**BRIEF:** With the exception of the pictures, transcribe the entire listing exactly.

**RAW DATA:**
# # # # #

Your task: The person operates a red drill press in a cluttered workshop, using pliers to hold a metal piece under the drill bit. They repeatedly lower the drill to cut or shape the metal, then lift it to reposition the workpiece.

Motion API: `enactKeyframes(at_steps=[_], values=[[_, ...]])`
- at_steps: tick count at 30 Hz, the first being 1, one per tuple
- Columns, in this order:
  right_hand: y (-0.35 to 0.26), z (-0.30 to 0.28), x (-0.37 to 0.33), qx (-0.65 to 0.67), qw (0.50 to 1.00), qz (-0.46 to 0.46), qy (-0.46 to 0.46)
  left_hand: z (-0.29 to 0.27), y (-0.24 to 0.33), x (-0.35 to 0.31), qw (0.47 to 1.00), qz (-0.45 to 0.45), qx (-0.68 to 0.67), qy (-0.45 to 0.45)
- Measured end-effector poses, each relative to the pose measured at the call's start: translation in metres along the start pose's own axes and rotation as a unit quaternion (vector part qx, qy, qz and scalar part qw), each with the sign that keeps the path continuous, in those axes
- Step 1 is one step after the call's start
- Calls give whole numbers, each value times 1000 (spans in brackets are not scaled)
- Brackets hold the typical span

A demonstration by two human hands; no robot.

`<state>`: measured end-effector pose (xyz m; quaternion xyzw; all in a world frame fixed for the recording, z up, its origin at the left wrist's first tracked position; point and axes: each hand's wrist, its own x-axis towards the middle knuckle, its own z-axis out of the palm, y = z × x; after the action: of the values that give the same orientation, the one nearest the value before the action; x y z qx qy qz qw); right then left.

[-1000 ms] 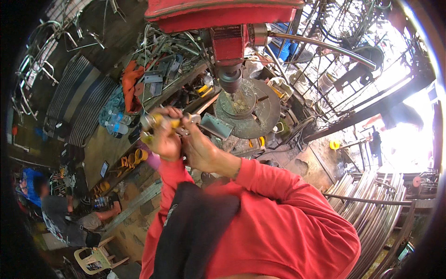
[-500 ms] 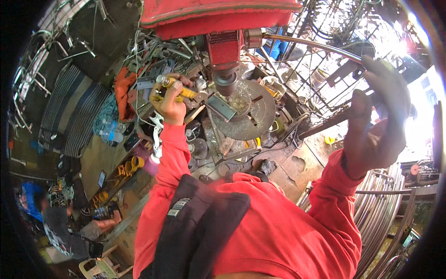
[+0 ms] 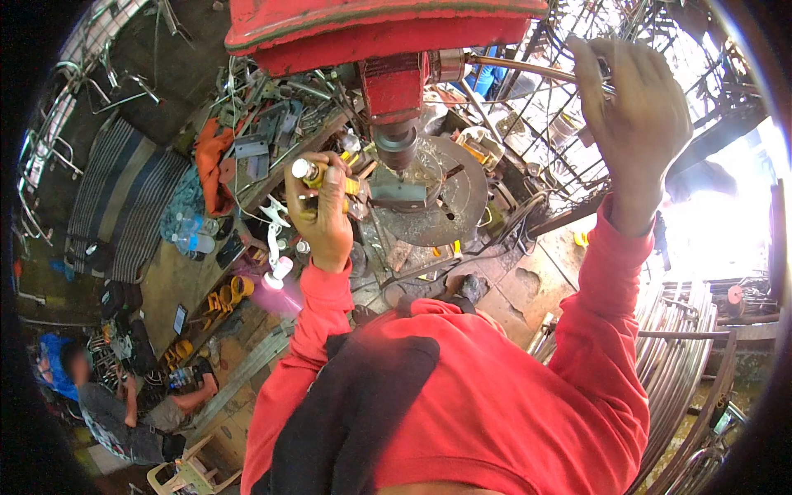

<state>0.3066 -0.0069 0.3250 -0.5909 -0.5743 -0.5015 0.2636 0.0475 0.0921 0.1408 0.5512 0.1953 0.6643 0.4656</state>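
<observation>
My left hand (image 3: pixel 323 219) is closed around yellow-handled pliers (image 3: pixel 353 186), whose jaws are hard to make out. Just beyond them a flat-sided grey metal piece (image 3: pixel 398 195) lies on the round drill press table (image 3: pixel 464 186), below the chuck (image 3: pixel 398 145). The chuck hangs from the red drill press (image 3: pixel 393 89); a thin bit points down by the piece's edge. Metal shavings lie around it. Up at the right, my right hand (image 3: pixel 634 115) has its fingers curled over the end of the press's feed lever (image 3: pixel 528 66).
Metal scraps and an orange cloth (image 3: pixel 213 165) crowd the left of the bench. A white clamp-like tool (image 3: pixel 274 235) is near my left forearm. Metal tubes (image 3: pixel 676 363) are stacked at the right. Another person (image 3: pixel 115 412) sits at the lower left, beside a chair (image 3: pixel 191 472).
My right hand has moved up and left and closed on the lever. My left hand has shifted slightly right and nearer, and the metal piece has turned to lie more crosswise under the chuck.
</observation>
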Motion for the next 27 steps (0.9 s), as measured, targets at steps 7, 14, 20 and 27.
enactKeyframes(at_steps=[7, 14, 20, 27], values=[[-72, 12, -147, 436, 865, 212, -129, -21, 35, -21, 990, -25, -127, 61], [-169, 24, -237, 691, 454, 120, -549, -22, 49, -36, 990, 76, -50, 107], [-200, 17, -177, 563, 783, 118, -238, -2, 43, -70, 986, 59, 54, 143], [-226, 40, -178, 693, 710, 38, -123, 13, 75, -92, 994, -5, 98, 43]])
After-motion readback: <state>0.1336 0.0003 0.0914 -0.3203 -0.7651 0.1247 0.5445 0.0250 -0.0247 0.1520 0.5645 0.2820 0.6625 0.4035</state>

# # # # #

**ANSWER:**
Your task: The person operates a red drill press in a cluttered workshop, using pliers to hold a metal piece under the drill bit. They repeatedly lower the drill to cut or shape the metal, then lift it to reposition the workpiece.

Motion API: `enactKeyframes(at_steps=[_], values=[[_, ...]])`
- at_steps: tick count at 30 Hz, the first being 1, one per tuple
- Columns, in this order:
  right_hand: y (-0.35 to 0.26), z (-0.30 to 0.28), x (-0.37 to 0.33), qx (-0.65 to 0.67), qw (0.50 to 1.00), qz (-0.46 to 0.46), qy (-0.46 to 0.46)
  left_hand: z (-0.29 to 0.27), y (-0.24 to 0.33), x (-0.35 to 0.31), qw (0.47 to 1.00), qz (-0.45 to 0.45), qx (-0.68 to 0.67), qy (-0.45 to 0.45)
- Measured end-effector poses, each relative to the pose measured at the call's start: translation in metres along the start pose's own axes and rotation as a unit quaternion (vector part qx, qy, qz and scalar part qw), each with the sign that keeps the path continuous, in those axes
- Step 1 is one step after the call's start
- Calls give whole numbers, each value times 1000 (spans in brackets are not scaled)
- Brackets hold the typical span

A demonstration by two human hands; no robot.

`<state>`: measured end-effector pose (xyz m; quaternion xyzw; all in a world frame fixed for the recording, z up, its origin at the left wrist's first tracked position; point and axes: each hand's wrist, its own x-axis towards the middle knuckle, its own z-axis out of the palm, y = z × x; after the action: of the values that give the same orientation, the one nearest the value before the action; x y z qx qy qz qw); right then left.

[-1000 ms] 
[-500 ms] 
[+0 ms] 

<state>0.3066 -0.0069 0.3250 -0.5909 -0.5743 -0.5015 0.2636 0.0475 0.0921 0.1408 0.5512 0.1953 0.6643 0.4656</state>
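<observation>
My left hand (image 3: pixel 323 219) is closed around yellow-handled pliers (image 3: pixel 353 186), whose jaws are hard to make out. Just beyond them a flat-sided grey metal piece (image 3: pixel 398 195) lies on the round drill press table (image 3: pixel 464 186), below the chuck (image 3: pixel 398 145). The chuck hangs from the red drill press (image 3: pixel 393 89); a thin bit points down by the piece's edge. Metal shavings lie around it. Up at the right, my right hand (image 3: pixel 634 115) has its fingers curled over the end of the press's feed lever (image 3: pixel 528 66).
Metal scraps and an orange cloth (image 3: pixel 213 165) crowd the left of the bench. A white clamp-like tool (image 3: pixel 274 235) is near my left forearm. Metal tubes (image 3: pixel 676 363) are stacked at the right. Another person (image 3: pixel 115 412) sits at the lower left, beside a chair (image 3: pixel 191 472).
My right hand has moved up and left and closed on the lever. My left hand has shifted slightly right and nearer, and the metal piece has turned to lie more crosswise under the chuck.
</observation>
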Motion for the next 27 steps (0.9 s), as measured, targets at steps 7, 14, 20 and 27.
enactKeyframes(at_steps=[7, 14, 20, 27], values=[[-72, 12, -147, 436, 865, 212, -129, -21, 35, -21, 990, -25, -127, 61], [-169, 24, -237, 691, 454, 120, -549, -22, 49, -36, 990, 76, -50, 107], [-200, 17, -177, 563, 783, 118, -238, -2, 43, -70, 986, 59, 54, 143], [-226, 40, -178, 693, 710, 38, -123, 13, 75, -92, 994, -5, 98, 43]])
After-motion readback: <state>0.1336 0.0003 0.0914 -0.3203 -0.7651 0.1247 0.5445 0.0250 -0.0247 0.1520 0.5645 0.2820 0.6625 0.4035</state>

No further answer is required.